§ What needs to be done
For the entries below, print exactly the lines between the line holding "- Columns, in" and the line holding "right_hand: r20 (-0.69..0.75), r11", inclusive, and nothing else.

§ Exercise inputs

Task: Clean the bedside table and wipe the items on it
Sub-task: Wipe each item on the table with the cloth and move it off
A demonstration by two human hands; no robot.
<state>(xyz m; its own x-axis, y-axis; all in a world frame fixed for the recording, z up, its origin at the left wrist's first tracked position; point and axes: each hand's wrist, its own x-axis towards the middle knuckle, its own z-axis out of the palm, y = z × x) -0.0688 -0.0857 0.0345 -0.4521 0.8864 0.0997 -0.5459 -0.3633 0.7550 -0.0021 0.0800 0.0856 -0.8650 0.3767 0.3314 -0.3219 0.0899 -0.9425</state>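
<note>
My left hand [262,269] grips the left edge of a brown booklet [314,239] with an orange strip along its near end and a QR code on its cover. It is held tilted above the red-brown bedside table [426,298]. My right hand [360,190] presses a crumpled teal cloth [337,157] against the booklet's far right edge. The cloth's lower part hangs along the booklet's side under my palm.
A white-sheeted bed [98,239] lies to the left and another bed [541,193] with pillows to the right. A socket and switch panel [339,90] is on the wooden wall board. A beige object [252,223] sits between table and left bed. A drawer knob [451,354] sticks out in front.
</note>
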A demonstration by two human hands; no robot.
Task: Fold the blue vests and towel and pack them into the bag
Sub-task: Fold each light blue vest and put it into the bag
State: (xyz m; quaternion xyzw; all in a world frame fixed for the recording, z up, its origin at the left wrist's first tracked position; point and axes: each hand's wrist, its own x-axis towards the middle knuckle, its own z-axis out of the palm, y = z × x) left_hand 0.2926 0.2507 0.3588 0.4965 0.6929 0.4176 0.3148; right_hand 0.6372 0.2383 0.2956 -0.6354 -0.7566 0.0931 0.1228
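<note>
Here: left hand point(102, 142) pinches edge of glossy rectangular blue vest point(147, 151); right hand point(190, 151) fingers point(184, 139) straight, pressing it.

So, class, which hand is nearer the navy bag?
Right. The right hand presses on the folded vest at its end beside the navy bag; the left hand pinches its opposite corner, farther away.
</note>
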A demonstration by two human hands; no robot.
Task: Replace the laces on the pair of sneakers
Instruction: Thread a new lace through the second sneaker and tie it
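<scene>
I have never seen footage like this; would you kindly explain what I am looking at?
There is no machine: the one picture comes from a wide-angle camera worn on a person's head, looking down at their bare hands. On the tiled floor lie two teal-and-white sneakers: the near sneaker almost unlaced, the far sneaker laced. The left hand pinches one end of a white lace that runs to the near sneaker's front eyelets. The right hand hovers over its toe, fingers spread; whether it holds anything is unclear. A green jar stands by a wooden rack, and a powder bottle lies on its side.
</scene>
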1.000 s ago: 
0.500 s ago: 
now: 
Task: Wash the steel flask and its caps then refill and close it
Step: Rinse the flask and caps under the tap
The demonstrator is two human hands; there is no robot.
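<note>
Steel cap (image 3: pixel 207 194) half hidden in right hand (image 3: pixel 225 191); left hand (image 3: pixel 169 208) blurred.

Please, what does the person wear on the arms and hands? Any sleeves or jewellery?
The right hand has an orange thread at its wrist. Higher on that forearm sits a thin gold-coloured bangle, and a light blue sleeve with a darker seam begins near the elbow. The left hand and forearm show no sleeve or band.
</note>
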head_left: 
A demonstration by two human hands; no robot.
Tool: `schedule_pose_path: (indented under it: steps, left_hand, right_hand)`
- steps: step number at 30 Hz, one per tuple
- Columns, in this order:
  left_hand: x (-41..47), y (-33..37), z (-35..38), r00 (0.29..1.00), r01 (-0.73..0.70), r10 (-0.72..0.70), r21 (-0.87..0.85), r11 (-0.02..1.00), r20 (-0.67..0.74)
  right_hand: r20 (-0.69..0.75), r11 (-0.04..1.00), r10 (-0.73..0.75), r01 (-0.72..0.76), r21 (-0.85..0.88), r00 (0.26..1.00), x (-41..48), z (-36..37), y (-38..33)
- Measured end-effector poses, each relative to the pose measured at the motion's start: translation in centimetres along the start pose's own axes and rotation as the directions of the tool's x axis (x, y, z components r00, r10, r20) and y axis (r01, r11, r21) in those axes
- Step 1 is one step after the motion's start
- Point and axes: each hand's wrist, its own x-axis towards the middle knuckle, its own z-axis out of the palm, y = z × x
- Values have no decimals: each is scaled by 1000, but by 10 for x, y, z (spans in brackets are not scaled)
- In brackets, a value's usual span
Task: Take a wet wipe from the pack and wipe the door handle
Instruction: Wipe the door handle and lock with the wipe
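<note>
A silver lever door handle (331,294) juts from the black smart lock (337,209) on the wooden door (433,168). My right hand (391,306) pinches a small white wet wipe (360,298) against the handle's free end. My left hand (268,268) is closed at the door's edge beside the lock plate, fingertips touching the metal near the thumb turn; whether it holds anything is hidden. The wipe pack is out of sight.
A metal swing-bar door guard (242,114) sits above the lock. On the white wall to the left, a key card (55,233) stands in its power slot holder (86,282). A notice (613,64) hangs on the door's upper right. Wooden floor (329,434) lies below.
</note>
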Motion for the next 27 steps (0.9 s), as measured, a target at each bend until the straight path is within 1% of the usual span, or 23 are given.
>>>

§ Answer below
- Columns, in this order:
  left_hand: x (-41..47), y (-33..37), z (-35..38), r00 (0.29..1.00), r01 (-0.73..0.70), r10 (-0.72..0.70), r21 (-0.87..0.85), r11 (-0.02..1.00), r20 (-0.67..0.74)
  right_hand: r20 (-0.69..0.75), r11 (-0.04..1.00), r10 (-0.73..0.75), r01 (-0.72..0.76), r21 (-0.85..0.88), r00 (0.26..1.00), x (-41..48), z (-36..37), y (-38..33)

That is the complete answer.